• WHAT NEEDS TO BE DONE:
Your answer must be a single number: the count of lines in the records below that include the string "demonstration".

• GIVEN INFORMATION:
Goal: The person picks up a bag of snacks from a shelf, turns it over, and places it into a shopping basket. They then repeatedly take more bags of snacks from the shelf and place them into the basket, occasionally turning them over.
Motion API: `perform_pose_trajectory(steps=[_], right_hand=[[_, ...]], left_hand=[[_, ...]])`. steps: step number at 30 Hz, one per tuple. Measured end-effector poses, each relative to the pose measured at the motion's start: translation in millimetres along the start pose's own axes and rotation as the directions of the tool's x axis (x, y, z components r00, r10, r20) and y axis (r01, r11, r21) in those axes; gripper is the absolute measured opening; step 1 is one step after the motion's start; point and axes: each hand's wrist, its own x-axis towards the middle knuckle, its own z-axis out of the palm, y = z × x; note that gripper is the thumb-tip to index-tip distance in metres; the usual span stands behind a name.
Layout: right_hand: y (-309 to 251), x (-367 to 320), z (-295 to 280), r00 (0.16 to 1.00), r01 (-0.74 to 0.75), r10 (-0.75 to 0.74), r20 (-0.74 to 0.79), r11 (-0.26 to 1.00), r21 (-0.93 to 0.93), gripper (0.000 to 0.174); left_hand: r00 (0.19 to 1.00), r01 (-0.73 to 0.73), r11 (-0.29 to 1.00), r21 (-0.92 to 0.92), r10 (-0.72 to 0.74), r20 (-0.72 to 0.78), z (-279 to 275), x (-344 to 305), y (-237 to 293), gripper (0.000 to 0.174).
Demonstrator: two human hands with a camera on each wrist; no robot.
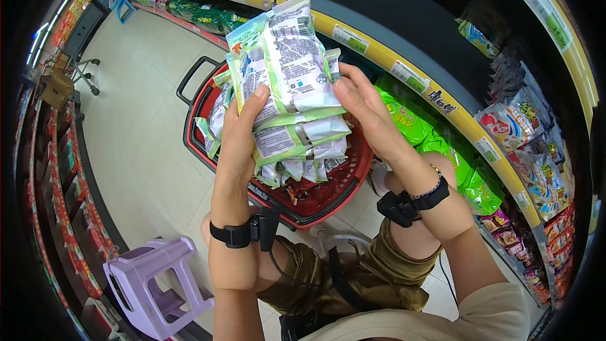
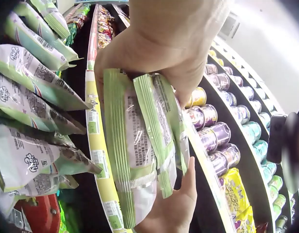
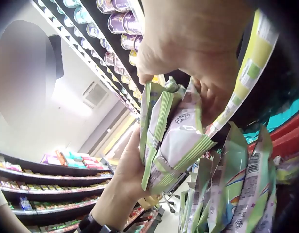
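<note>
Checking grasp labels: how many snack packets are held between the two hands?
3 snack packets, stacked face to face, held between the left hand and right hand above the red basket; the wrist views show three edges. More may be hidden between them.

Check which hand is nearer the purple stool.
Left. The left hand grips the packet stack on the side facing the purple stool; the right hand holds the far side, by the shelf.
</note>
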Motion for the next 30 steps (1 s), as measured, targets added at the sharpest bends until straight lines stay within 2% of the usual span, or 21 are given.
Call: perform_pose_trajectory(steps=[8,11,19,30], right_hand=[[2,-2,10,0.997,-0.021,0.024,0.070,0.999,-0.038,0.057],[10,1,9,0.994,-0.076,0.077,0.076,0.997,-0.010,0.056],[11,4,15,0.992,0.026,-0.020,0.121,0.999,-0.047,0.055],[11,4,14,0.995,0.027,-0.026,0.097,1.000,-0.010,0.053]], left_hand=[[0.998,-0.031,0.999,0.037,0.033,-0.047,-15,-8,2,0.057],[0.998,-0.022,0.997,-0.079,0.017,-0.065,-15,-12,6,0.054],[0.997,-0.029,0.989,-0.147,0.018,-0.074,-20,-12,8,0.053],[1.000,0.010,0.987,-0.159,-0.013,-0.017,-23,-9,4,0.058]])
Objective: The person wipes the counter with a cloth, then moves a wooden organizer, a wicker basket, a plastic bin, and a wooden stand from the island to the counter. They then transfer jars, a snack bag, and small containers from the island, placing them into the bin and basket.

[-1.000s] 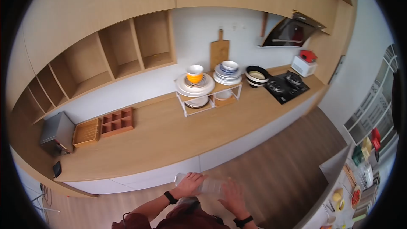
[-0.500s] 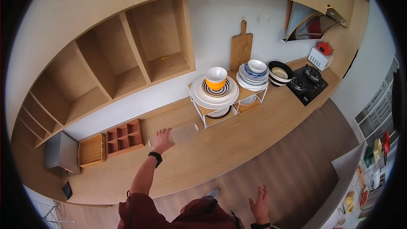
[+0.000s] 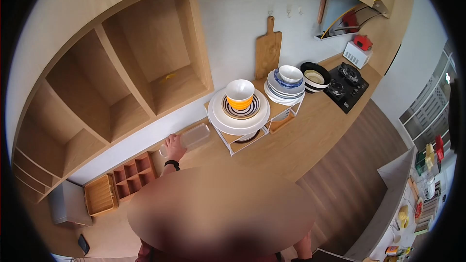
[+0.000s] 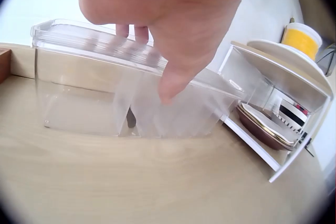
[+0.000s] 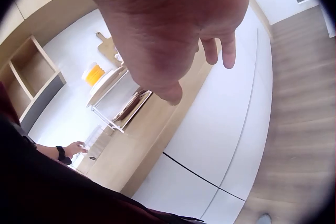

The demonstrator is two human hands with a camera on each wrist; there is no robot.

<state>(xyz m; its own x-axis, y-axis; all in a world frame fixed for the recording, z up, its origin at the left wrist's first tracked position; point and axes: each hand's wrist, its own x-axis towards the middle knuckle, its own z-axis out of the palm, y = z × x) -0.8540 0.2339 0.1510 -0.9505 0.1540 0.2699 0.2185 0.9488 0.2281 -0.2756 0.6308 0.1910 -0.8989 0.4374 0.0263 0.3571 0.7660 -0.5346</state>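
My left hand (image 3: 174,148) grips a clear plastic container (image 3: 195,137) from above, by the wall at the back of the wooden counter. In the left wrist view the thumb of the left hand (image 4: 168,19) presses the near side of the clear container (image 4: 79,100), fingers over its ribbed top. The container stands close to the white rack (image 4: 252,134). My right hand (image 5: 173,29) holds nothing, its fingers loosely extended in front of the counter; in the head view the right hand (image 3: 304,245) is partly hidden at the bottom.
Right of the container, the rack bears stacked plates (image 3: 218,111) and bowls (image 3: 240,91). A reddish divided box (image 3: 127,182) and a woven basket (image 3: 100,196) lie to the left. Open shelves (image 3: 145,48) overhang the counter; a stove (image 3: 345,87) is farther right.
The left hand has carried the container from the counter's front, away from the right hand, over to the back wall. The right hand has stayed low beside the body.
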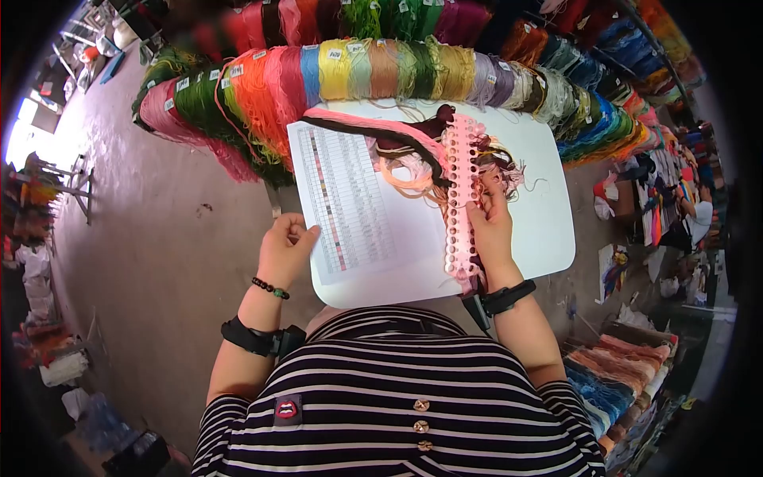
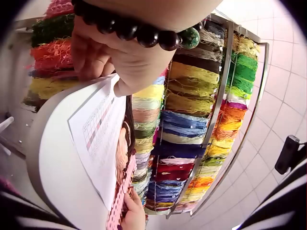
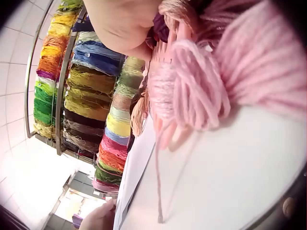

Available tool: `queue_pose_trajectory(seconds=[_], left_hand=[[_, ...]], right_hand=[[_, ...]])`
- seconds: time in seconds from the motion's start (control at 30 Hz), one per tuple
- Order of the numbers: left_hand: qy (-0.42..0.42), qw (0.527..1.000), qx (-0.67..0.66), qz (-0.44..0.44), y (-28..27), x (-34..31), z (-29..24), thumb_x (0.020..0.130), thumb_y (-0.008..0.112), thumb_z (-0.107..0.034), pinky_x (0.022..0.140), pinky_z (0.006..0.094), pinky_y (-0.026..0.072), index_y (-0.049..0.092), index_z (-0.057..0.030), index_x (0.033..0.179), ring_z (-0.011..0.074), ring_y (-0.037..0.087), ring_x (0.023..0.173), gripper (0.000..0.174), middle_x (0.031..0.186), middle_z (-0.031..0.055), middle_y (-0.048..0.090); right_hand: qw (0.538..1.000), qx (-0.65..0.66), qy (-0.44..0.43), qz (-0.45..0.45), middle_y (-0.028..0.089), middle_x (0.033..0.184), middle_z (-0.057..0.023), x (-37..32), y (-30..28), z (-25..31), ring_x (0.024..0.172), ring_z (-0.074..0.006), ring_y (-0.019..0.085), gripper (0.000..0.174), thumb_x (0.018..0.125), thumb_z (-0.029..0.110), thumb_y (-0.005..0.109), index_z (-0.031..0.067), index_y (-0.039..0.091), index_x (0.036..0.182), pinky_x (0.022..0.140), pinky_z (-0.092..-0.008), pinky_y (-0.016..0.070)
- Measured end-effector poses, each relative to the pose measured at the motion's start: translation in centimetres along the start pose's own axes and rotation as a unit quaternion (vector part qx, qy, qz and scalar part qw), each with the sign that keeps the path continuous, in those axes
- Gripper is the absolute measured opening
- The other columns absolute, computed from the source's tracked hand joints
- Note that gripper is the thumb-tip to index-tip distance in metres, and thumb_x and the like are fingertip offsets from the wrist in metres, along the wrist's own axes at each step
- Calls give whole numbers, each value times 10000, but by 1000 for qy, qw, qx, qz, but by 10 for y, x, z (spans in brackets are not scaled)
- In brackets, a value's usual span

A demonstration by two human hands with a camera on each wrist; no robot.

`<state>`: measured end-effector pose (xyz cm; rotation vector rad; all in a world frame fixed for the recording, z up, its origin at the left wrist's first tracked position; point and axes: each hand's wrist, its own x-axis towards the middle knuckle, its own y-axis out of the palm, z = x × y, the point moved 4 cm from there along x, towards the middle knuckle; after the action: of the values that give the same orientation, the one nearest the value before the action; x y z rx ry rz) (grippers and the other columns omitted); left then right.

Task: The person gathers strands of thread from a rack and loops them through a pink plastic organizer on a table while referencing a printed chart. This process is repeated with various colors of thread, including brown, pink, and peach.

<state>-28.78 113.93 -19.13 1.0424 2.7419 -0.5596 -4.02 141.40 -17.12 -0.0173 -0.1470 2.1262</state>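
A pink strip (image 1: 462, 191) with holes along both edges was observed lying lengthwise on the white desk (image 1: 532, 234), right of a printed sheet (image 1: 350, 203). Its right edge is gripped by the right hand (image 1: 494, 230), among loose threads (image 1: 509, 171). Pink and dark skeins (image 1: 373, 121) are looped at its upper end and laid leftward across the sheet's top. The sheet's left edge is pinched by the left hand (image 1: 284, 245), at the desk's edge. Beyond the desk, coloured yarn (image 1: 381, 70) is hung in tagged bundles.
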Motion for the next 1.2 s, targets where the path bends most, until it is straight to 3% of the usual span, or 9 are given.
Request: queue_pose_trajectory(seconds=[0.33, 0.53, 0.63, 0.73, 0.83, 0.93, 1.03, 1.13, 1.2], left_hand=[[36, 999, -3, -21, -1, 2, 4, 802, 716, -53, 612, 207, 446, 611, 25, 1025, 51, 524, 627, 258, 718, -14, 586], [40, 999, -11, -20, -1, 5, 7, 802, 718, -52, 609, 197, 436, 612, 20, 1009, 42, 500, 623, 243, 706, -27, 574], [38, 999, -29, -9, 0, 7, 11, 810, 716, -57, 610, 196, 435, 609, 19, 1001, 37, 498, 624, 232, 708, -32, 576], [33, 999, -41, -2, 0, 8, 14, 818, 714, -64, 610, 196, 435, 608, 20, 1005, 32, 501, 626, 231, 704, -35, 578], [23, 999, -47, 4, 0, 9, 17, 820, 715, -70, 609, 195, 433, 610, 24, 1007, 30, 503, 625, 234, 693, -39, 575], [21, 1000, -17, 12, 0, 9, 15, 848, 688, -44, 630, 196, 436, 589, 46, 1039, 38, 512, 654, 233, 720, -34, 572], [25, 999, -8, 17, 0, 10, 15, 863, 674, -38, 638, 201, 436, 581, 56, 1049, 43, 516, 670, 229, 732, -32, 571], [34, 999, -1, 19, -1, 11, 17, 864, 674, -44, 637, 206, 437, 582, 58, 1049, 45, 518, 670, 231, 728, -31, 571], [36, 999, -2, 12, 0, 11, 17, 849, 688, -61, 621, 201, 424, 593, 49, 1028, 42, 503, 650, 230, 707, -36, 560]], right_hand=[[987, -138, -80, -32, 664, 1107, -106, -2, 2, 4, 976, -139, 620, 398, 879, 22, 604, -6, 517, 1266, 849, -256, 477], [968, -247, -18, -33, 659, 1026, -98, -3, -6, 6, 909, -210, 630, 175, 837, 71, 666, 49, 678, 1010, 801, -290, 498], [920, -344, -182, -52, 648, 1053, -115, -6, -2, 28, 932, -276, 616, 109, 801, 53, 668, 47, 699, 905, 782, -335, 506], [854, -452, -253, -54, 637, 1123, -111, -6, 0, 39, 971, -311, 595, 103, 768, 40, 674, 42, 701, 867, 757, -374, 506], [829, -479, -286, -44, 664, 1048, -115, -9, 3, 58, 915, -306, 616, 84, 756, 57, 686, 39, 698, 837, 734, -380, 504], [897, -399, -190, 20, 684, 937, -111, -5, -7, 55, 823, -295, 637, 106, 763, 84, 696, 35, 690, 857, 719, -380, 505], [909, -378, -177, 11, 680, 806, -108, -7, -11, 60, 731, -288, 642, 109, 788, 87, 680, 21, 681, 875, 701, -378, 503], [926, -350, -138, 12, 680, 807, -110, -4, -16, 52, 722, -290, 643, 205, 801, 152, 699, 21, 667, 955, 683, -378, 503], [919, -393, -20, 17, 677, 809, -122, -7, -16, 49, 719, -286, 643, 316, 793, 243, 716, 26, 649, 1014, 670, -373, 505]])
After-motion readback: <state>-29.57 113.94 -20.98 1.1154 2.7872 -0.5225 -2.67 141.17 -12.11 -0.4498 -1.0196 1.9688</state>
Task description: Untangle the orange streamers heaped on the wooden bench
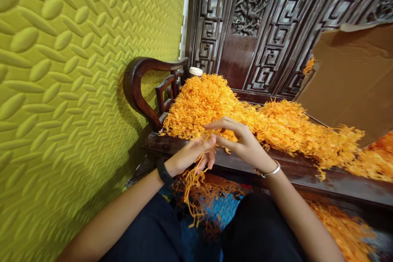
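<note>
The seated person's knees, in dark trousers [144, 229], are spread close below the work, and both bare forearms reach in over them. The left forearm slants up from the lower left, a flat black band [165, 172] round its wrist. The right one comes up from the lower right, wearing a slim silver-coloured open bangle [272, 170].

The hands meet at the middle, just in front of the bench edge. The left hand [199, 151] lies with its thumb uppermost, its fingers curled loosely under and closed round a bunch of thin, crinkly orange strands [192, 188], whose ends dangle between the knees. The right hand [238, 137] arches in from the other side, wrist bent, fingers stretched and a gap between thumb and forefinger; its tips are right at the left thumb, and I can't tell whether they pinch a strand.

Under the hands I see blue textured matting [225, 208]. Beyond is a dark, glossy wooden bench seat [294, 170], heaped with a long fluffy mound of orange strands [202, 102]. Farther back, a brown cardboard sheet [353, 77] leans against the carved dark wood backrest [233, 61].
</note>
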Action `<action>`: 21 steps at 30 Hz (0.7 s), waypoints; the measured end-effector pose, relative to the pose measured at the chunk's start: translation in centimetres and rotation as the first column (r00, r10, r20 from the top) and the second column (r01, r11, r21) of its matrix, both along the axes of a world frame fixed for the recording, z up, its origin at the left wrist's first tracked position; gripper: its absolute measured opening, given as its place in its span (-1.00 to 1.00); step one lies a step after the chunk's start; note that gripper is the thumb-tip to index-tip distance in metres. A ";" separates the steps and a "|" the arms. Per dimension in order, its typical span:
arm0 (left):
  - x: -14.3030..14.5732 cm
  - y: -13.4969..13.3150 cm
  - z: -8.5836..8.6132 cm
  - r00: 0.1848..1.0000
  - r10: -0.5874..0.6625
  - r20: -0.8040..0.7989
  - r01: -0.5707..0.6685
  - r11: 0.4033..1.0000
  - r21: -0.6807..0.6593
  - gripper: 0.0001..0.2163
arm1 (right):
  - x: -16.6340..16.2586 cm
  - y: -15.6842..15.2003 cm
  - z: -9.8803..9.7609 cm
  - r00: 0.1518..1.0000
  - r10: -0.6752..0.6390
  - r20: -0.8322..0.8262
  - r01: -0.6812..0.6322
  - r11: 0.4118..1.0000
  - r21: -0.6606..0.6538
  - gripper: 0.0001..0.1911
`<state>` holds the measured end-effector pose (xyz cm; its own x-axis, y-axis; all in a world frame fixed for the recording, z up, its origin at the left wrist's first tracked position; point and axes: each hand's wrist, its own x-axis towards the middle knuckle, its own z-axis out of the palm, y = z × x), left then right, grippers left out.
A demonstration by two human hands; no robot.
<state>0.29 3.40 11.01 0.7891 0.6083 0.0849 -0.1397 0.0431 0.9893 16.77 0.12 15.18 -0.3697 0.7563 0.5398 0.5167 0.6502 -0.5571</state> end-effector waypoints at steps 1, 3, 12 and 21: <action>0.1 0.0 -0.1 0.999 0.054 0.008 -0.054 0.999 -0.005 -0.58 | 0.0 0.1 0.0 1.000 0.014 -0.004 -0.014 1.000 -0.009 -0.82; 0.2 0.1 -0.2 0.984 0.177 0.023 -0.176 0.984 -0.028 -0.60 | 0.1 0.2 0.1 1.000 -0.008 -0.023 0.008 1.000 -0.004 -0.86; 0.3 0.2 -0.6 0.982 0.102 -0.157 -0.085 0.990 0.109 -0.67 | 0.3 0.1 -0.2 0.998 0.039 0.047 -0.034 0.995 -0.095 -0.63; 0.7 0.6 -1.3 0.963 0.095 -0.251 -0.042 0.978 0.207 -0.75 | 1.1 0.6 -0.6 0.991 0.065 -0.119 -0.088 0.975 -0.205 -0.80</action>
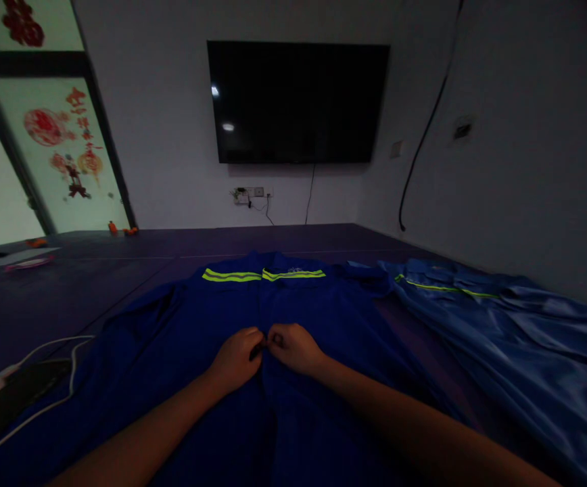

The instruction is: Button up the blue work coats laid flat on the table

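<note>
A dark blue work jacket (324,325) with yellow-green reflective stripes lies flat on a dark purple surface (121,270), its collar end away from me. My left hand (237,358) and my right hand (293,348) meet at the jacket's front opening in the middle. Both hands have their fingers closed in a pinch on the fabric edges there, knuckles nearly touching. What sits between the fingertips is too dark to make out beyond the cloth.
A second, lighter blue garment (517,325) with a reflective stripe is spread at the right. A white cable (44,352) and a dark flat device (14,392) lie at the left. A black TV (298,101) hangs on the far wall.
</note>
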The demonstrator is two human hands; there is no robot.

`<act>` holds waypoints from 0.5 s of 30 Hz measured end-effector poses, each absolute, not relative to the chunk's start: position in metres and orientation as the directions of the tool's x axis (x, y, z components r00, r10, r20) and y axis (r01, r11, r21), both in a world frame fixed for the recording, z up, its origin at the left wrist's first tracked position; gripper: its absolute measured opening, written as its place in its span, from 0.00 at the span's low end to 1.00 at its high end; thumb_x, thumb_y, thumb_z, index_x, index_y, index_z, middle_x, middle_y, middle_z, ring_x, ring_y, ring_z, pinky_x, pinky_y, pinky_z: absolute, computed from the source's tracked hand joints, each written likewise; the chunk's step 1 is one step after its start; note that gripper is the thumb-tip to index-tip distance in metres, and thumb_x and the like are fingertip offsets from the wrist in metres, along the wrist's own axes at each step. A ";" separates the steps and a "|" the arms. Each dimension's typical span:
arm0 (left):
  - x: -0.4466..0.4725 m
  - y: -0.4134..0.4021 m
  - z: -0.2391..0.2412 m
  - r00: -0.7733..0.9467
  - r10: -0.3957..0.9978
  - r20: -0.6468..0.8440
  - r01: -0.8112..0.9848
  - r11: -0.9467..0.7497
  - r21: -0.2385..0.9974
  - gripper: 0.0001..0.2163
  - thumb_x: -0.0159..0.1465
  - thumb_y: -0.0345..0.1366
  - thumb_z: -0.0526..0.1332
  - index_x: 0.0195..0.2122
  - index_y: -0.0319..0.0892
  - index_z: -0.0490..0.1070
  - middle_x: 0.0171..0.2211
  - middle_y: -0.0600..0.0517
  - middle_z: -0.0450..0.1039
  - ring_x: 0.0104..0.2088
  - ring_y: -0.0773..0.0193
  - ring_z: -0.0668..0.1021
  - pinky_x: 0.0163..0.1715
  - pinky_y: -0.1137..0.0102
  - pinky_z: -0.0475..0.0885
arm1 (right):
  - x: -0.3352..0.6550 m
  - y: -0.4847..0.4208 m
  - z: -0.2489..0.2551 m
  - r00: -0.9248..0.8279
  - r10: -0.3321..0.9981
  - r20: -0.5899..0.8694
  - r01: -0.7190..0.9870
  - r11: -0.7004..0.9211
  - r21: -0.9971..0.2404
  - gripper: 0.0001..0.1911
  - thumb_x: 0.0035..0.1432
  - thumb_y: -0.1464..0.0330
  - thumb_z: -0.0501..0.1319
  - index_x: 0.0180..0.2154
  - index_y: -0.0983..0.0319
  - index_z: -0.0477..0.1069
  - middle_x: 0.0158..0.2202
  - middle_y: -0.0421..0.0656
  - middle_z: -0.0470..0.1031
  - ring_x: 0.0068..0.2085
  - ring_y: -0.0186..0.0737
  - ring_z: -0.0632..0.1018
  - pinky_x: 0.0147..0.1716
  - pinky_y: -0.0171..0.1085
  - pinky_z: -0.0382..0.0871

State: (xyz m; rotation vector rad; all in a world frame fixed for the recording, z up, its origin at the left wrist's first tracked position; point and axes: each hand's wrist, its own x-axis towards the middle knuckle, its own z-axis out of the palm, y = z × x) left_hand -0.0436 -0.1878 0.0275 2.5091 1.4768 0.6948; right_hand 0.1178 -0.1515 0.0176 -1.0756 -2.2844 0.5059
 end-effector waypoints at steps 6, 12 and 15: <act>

• RESULT FOR THIS TASK:
2